If you’re like most people, you filled out a W-4 form when you started working. It was part of the paperwork, like your I-9 and health insurance forms, and you haven’t thought about it since. In fact, it’s not unusual to think that making changes to your W-4 is only possible—or necessary—in two circumstances:

  1. When you are newly hired or are changing jobs; or
  2. When you have a life event, such as the birth or adoption of a child, a divorce, or the death of a spouse.

But the truth is that you can make changes to your W-4 at any time. And there is often good reason to do so. For instance:

  • You and your spouse’s combined incomes put you over an income threshold that affects your tax burden.
  • You have a second or part-time job, but your W-4 withholdings don’t take this into account.
  • You are making more money and your tax bracket has changed.
  • Changes to tax laws unexpectedly put you in a higher tax category. 

This last one is what many of our clients experienced as a result of the Tax Cuts and Jobs Act that was passed in 2017. And that is why we suggest checking that your withholding makes sense for your current situation. 

Though it’s too early to speculate on what changes we are likely to see at the beginning of the new year, we’re still encouraging everyone who has owed money the last two years to consider contacting your employer to change your W-4 allowances and/or status before your first paycheck of 2021.
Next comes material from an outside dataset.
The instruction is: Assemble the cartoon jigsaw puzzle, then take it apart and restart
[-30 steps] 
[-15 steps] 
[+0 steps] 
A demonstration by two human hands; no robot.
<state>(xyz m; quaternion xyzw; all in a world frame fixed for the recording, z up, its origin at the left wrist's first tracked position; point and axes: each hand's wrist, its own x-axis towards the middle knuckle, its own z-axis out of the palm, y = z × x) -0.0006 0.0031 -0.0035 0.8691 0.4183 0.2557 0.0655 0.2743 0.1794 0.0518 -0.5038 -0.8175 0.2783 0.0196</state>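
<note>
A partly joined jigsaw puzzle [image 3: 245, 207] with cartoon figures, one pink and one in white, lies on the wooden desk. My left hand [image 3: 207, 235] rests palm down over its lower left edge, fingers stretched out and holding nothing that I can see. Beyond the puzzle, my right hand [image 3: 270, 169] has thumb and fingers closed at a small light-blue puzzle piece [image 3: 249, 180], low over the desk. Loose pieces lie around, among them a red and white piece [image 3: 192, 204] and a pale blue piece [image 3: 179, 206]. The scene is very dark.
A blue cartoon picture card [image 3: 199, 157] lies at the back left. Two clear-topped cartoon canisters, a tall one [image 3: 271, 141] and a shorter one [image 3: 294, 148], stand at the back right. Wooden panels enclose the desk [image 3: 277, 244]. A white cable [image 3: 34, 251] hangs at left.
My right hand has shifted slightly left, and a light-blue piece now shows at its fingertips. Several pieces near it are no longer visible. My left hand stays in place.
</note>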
Identity Thieves Target MA Unemployment Again: How Do They Get Away With It?

We reported in a previous newsletter about criminals taking advantage of an overwhelmed system to file fraudulent unemployment claims. And the thieves are literally banking on you not paying attention.

The issue was identified as a nationwide problem back in May. Governor Baker addressed the state’s response at that time in light of the thousands of cases that were reported in the Commonwealth. That seemed to stem the tide for a time, but more recent news reports have noted an uptick in these cases that seems to coincide with the rise in legitimate jobless claims. The latest scams are using e-mails that require you to respond or click through to a form to provide personal information. Data breaches can also be a source for criminals to mine for personal information.

How do they do it? Here’s a step by step breakdown:

  1. Once an identity thief gets your personal information—maybe through a data breach or sophisticated phishing e-mail—they simply file an unemployment claim in your name.
  2. You then receive a legitimate notification from the Department of Unemployment Assistance informing you that “your” claim has been approved. 
  3. Unless you open that letter and report it as fraud, the money that is approved can be issued via a Massachusetts Unemployment Insurance Debit Card to anyone claiming to be you.  
  4. In late January you receive a W-2 showing that you received thousands of dollars in unemployment benefits that you are expected to report as income.
  5. You’ll need to start the process of proving you never received that money and unraveling what other damage may have been done.

As with most scams of this type, the likelihood that you’ll be a victim is small, but as legitimate jobless claims are on the rise again, so too, are the opportunities for thieves to take taxpayer money and ruin your credit. 

So how can you avoid being a victim?

  • Open your mail! If it looks like a duck…you know the rest.
  • Never reply to or click links in an unsolicited e-mail, or one from an unknown sender. 
  • Report suspicious communication to the state, the IRS, or both.

​It’s true that criminals will continue to look for new ways to trick people out of their money, so we all need to continue to be vigilant in our efforts to stop them.